I would simply leave this as a comment since JohnC has basically covered everything, but I am not allowed to do so yet.

The events he described have been used for quite a while, so they will work for any of the OS you mentioned, as well as their desktop brethren. The event ID pages He linked to, such as the one for 6006 on TechNet, mention Windows Server 2003.

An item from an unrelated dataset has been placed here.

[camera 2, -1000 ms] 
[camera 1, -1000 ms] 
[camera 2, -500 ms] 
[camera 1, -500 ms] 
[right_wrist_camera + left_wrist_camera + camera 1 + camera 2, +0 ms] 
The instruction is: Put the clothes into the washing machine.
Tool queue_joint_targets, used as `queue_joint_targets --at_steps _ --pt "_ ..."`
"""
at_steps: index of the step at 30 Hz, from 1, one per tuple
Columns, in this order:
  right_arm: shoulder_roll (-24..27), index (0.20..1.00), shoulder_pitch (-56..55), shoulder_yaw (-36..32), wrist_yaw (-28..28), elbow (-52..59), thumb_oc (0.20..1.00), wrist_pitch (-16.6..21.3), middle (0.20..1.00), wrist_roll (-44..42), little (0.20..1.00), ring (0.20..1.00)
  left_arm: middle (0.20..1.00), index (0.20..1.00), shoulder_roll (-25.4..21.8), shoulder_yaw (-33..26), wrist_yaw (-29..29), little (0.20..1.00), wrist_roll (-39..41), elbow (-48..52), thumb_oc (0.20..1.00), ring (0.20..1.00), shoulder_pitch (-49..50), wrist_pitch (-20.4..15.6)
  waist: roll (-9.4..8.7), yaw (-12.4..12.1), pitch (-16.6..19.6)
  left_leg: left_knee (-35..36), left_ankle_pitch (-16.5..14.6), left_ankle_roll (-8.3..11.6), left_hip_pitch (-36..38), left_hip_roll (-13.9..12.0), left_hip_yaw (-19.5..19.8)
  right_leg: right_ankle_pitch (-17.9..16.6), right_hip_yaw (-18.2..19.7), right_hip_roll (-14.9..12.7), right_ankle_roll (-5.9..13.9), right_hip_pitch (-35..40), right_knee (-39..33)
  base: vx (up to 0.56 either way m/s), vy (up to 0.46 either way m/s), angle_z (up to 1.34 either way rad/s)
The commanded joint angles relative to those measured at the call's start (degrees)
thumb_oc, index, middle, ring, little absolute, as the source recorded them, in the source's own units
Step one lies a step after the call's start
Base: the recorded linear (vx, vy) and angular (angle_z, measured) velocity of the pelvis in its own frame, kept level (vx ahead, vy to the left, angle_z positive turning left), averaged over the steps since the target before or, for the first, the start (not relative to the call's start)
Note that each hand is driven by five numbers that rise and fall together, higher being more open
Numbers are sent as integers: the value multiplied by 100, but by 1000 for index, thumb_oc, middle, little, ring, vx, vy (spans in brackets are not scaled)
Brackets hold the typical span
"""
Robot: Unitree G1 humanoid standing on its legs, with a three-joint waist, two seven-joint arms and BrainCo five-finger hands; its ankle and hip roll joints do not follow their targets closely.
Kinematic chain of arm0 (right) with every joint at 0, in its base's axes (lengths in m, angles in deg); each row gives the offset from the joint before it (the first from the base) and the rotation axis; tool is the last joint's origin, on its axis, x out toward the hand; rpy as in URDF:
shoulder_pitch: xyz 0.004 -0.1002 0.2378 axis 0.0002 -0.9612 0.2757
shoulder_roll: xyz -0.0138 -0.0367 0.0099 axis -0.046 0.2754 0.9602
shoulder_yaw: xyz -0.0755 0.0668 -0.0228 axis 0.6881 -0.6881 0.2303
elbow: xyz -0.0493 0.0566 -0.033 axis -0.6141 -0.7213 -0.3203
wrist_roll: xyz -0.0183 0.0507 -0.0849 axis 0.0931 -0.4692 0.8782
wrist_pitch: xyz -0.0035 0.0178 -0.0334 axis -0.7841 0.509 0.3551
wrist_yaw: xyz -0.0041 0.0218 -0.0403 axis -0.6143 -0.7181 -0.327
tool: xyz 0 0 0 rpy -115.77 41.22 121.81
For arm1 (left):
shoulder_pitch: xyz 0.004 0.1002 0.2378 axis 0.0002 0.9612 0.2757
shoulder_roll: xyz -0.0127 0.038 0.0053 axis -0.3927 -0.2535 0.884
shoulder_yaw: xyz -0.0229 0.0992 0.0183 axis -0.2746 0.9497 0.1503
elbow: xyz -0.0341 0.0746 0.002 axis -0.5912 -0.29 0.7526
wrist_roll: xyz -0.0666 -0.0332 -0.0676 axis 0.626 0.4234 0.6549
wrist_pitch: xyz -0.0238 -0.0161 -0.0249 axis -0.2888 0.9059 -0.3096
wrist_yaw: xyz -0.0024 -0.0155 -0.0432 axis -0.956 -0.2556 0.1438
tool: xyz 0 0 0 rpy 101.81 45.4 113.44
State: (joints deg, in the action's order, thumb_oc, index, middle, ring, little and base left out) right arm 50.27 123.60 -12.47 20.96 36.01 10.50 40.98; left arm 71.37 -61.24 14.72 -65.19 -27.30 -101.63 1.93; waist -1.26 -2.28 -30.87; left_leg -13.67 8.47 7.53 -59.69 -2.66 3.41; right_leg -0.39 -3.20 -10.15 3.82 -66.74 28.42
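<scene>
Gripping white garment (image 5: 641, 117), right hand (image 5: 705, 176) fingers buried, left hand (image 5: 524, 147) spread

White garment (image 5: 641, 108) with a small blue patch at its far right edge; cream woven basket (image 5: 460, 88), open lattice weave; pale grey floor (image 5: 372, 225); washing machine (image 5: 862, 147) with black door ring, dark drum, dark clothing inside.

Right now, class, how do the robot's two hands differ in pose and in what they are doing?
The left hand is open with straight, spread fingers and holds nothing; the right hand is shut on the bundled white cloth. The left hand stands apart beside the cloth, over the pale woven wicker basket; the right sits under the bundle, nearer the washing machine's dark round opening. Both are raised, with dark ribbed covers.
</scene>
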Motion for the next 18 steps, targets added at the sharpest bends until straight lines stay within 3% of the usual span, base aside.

If there was an elegant shutdown, user initiated or otherwise, you should also see some Event ID 7036 telling you that various services "entered the stopped state." As the machine starts up again, you will see more 7036s announcing that services are entering the running state.

  • 2
    You will also see a big block of event ID 7036 if a service is repeatedly cycling states, so it isn't the best way to look for restarts. You should look for the events described by JohnC , first.
    – JTL
    Commented Jul 1, 2015 at 15:01

Short and concise one liner to get reboot and startup time of last 8 hours from a remote machine using SysInternals psloglist and the event id's from above:

psloglist \\computername -h 8 -i 41,1074,1076,6005,6006,6008,6013

The only thing missing (for me) is the event id for "logon dialog ready for user" equivalent. That seems to hard to find (What can I query to see if Windows is booted and done with updates?)